• [WHAT IS NEEDED] From the listing below, copy only the lines from the line that contains "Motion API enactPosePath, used" to the line that contains "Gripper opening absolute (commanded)", counting those two lines as part of the copy.
※ ※ ※
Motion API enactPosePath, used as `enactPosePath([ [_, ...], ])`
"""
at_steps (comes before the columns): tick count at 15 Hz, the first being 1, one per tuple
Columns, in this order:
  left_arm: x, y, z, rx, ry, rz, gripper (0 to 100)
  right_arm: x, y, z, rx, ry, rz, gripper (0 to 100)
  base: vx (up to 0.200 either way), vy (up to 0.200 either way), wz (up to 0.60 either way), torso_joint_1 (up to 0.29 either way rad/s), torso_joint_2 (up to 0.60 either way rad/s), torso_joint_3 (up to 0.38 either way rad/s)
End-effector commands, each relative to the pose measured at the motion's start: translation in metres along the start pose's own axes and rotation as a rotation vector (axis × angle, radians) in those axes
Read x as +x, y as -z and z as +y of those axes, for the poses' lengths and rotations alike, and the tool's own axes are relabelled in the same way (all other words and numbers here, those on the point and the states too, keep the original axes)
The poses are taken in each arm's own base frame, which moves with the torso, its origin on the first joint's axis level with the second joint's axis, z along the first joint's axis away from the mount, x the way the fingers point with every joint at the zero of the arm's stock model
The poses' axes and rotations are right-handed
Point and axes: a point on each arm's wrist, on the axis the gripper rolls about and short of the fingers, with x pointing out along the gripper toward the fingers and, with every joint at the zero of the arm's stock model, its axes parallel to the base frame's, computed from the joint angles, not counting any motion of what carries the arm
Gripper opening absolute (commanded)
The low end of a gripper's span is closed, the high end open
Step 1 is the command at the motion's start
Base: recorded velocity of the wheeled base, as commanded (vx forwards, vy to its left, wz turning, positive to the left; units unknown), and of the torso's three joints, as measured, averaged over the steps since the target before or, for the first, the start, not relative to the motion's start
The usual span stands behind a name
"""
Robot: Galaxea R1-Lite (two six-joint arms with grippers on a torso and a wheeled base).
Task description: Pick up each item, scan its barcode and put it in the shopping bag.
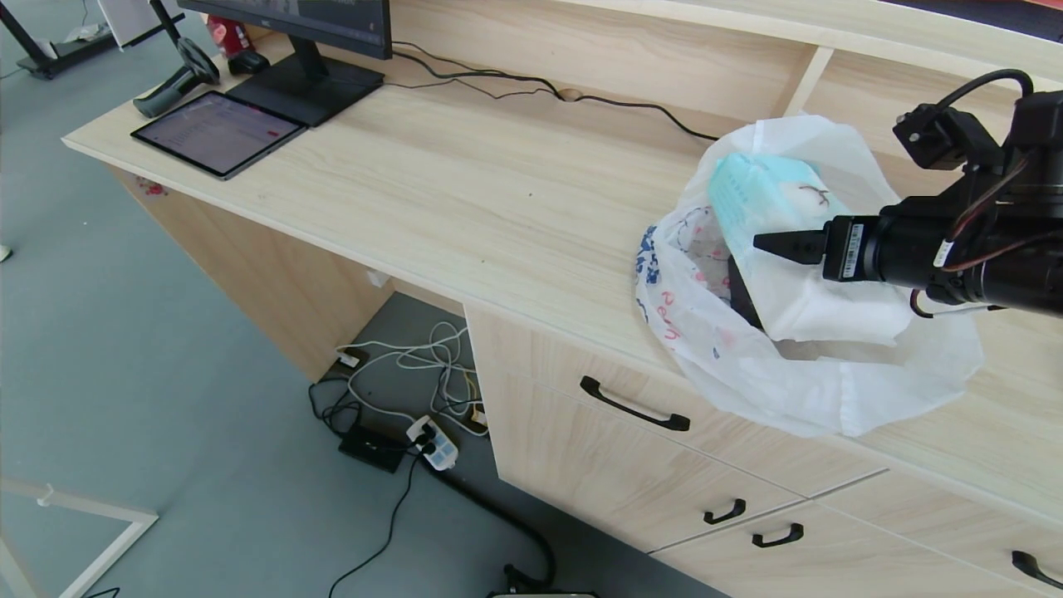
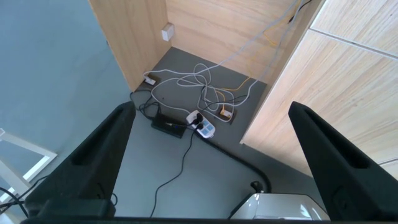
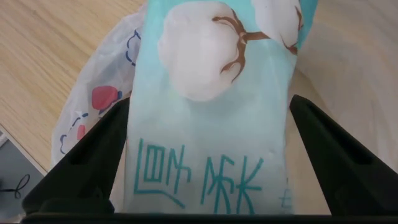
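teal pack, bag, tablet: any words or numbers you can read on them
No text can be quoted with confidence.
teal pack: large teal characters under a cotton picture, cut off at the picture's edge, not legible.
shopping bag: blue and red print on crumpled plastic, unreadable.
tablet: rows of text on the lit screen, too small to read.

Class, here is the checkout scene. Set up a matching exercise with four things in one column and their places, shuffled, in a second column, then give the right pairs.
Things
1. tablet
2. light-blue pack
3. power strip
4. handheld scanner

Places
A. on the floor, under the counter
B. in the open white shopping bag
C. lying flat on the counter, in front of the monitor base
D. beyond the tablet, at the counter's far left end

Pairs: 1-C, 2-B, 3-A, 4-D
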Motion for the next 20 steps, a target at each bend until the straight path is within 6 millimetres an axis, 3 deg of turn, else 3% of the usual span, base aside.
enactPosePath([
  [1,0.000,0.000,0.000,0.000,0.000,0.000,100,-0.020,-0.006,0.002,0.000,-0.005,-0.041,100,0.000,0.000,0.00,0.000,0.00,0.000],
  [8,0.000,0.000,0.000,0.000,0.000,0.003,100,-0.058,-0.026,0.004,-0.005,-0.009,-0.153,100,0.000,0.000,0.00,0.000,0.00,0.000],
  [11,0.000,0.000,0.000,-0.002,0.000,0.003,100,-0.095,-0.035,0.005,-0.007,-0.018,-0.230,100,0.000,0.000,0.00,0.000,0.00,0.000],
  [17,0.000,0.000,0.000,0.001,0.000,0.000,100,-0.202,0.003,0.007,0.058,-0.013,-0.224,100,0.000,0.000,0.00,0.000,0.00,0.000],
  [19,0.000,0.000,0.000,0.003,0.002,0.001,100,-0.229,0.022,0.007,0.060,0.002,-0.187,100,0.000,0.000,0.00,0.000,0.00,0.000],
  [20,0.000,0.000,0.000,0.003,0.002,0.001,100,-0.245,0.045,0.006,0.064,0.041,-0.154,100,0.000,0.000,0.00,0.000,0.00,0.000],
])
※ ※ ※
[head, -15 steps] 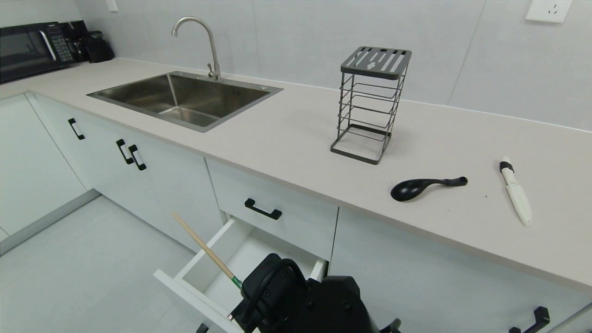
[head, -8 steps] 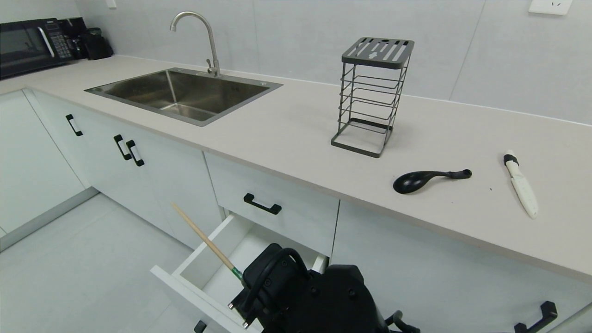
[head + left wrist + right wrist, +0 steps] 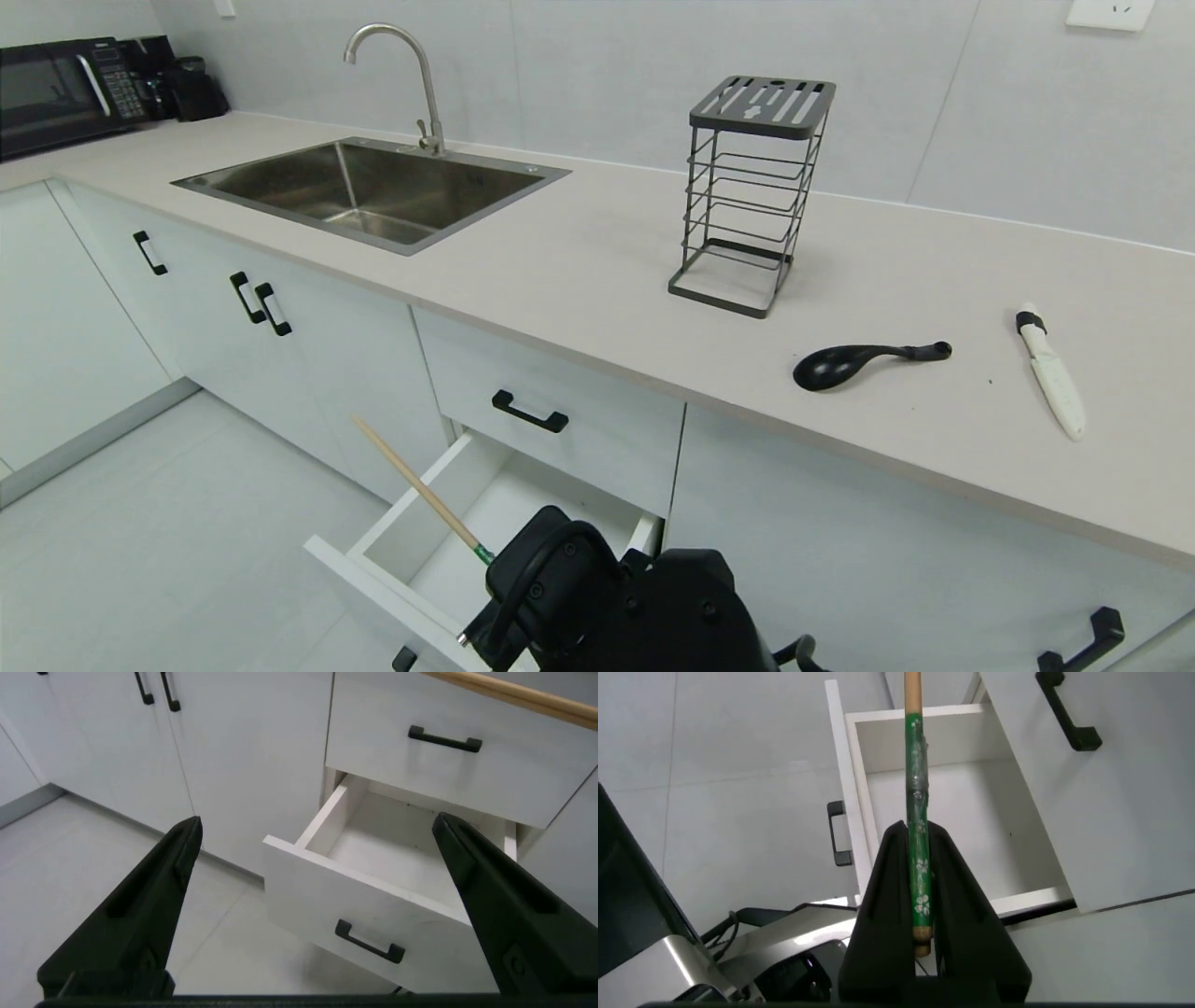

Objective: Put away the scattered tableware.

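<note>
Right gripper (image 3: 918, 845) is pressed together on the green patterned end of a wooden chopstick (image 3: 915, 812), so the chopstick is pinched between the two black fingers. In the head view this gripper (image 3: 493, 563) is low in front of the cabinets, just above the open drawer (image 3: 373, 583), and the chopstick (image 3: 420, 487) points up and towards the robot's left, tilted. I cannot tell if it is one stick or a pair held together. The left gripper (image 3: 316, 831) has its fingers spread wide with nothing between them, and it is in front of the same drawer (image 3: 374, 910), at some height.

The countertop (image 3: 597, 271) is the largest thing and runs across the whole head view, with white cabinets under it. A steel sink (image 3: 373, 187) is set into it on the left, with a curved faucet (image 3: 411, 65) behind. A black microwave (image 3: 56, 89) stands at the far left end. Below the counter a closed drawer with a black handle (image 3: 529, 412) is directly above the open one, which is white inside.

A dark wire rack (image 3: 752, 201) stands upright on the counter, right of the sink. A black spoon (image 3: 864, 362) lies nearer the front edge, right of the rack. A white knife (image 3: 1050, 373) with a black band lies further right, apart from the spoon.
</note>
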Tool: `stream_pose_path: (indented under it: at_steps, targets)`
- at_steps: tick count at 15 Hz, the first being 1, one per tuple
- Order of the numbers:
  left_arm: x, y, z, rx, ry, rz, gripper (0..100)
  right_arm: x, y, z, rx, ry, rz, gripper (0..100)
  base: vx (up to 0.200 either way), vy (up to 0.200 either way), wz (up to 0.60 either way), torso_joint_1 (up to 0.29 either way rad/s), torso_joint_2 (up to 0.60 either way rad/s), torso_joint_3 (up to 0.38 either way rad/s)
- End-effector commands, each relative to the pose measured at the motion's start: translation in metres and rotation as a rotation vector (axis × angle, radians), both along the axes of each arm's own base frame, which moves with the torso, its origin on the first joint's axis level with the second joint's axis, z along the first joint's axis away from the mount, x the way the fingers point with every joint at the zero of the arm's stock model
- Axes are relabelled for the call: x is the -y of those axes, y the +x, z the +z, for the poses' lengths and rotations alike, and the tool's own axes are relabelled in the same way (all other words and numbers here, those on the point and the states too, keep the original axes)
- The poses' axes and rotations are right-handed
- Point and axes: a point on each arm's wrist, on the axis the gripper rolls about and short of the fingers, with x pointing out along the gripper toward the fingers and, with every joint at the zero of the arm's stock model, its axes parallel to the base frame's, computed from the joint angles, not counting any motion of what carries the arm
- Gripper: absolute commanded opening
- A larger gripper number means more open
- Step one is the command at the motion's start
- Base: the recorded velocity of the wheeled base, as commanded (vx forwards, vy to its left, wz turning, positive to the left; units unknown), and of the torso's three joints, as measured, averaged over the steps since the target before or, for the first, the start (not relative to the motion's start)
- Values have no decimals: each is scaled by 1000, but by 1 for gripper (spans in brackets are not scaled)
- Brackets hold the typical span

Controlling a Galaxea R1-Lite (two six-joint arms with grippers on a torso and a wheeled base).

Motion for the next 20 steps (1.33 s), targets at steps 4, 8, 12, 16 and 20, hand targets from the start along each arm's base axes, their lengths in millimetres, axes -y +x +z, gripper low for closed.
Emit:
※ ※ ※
• [WRITTEN RESPONSE]
Motion API enactPosePath, used as `enactPosePath([ [_, ...], ])`
"""
at_steps (comes before the columns): tick count at 15 Hz, the first being 1, one per tuple
Columns, in this order:
  left_arm: x, y, z, rx, ry, rz, gripper (0 to 100)
  right_arm: x, y, z, rx, ry, rz, gripper (0 to 100)
  base: vx (up to 0.200 either way), vy (up to 0.200 either way), wz (up to 0.60 either way), torso_joint_1 (up to 0.29 either way rad/s), torso_joint_2 (up to 0.60 either way rad/s), torso_joint_3 (up to 0.38 either way rad/s)
End-effector commands, each relative to the pose measured at the motion's start: translation in metres along the start pose's own axes and rotation as a rotation vector (axis × angle, radians) in those axes
Read x as +x, y as -z and z as +y of those axes, for the poses' lengths and rotations alike, and the tool's own axes are relabelled in the same way (all other words and numbers here, those on the point and the states too, keep the original axes)
The poses are taken in each arm's own base frame, which moves with the torso, its origin on the first joint's axis level with the second joint's axis, z along the first joint's axis away from the mount, x the way the fingers point with every joint at the zero of the arm's stock model
The poses' axes and rotations are right-handed
Point and axes: a point on each arm's wrist, on the axis the gripper rolls about and short of the fingers, with x pointing out along the gripper toward the fingers and, with every joint at the zero of the arm's stock model, its axes parallel to the base frame's, computed from the joint angles, not counting any motion of what carries the arm
Gripper opening absolute (commanded)

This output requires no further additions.